The plaintiffs in their appeal do not contest the premise that the refusal to submit to an examination under oath, absent their concerns about self-incrimination, would be a material breach of the insurance contract discharging Hingham from liability.
We attach no significance to the fact that the obligation is imposed as a statutorily prescribed term in a standard policy. This is but a statutory restatement and formalization (in so far as an oath is required) of the general obligation of insureds in many kinds of contracts of insurance to cooperate with the insurer in the investigation and verification of the claim.
Although the issue is one of first impression under G. L. c. 175, § 99, with two exceptions, every jurisdiction with a statute like our own holds the insured to his obligation, just as the judge below has done — and the two exceptions only allow the insured to postpone his obligation, an option we discuss below.
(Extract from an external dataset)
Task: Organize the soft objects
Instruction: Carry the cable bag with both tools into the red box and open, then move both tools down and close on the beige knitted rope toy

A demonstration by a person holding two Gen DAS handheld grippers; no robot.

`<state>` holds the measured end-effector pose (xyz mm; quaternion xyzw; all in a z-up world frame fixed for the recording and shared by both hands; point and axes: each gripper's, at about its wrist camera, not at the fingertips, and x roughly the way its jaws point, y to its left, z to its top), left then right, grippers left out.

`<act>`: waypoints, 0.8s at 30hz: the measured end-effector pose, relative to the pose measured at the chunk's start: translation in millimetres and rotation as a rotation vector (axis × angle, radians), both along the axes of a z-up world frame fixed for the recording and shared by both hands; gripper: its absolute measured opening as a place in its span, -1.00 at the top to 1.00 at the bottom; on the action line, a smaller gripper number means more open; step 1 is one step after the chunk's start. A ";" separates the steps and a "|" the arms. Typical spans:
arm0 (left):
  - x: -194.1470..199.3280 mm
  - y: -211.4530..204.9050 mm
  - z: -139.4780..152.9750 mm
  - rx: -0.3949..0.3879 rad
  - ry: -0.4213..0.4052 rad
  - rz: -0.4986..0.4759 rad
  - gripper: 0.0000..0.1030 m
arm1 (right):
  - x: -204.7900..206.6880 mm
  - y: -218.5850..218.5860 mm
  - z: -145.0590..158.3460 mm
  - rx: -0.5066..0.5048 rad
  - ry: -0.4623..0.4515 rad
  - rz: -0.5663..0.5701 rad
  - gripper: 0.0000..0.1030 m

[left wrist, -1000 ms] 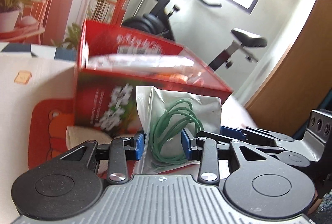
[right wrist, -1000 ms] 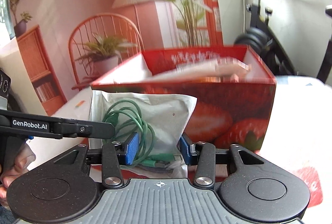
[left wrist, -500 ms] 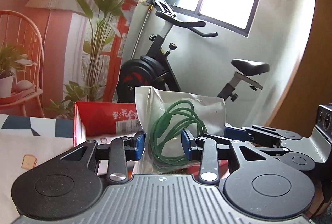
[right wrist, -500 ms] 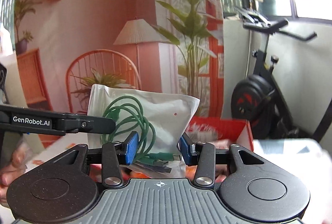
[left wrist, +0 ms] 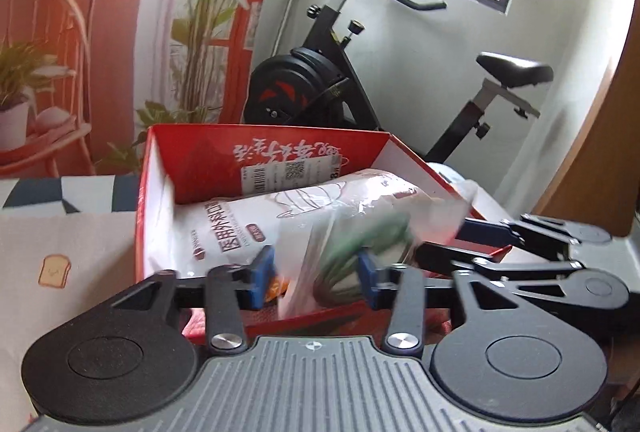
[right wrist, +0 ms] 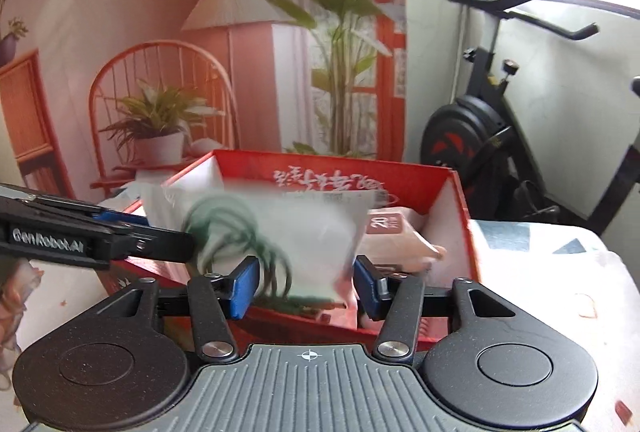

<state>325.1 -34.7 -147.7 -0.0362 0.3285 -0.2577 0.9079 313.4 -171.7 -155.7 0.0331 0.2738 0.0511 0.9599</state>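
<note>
Over the open red cardboard box (left wrist: pixel 168 167) hang two grippers, each with two blue pads. Between them is one clear plastic bag holding a coiled green cable (right wrist: pixel 256 232), blurred, its lower edge inside the box's near wall. The left gripper (left wrist: pixel 316 272) and the right gripper (right wrist: pixel 304 286) have both just been opening their jaws: a moment ago the pads pinched the bag, and now they stand apart from it, with the bag loose between them. Earlier the bag was held upright above the box against the wall mural; now it sits lower, tilted, over the box's contents.

Inside the box lie two soft packs: one white crinkly plastic pack with printed lettering (left wrist: pixel 240 224) and one pink soft pack marked 20 (right wrist: pixel 394 228). The box has glossy red outer walls and white inner ones. It rests on a pale cloth with a toast print (left wrist: pixel 56 266). One black exercise bike (left wrist: pixel 316 79) stands behind.
</note>
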 end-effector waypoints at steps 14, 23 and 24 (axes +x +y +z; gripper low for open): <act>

See, e.g., United States Fidelity & Guar. Co. v. Wigginton, 964 F.2d 487 (5th Cir. 1992); Pervis v. State Farm Fire & Casualty Co., 901 F.2d 944 (11th Cir.), cert. denied, 498 U.S. 899 (1990); Saucier v. United States Fidelity & Guar. Co., 765 F. Supp. 334 (S.D. Miss. 1991); Kisting v. Westchester Fire Ins. Co., 290 F. Supp. 141 (W.D. Wis. 1968), aff'd, 416 F.2d 967 (7th Cir. 1969); Warrilow v. Superior Court, 142 Ariz. 250 (Ct. App. 1984); Hickman v. London Assur. Corp., 184 Cal. 524 (1920); Restina v. Aetna Casualty & Sur. Co., 61 Misc. 2d 574, 578 (N.Y. Sup. Ct. 1969). For cases stating the exception, see Knight v. Firemen’s Ins. Co., 227 Mo. App. 426, 432 (1932); Agricultural Ins. Co. v. Inglehart, 386 P.2d 145, 147-148 (Okla. 1963). This is not surprising, for if the plaintiffs contention were valid, it would cut a broad swath through the law of fire insurance and of insurance law generally, if not well beyond.
General Laws c. 148, § 32 (1994 ed.), authorizes the sharing of information between fire marshals, fire and police departments and insurance companies.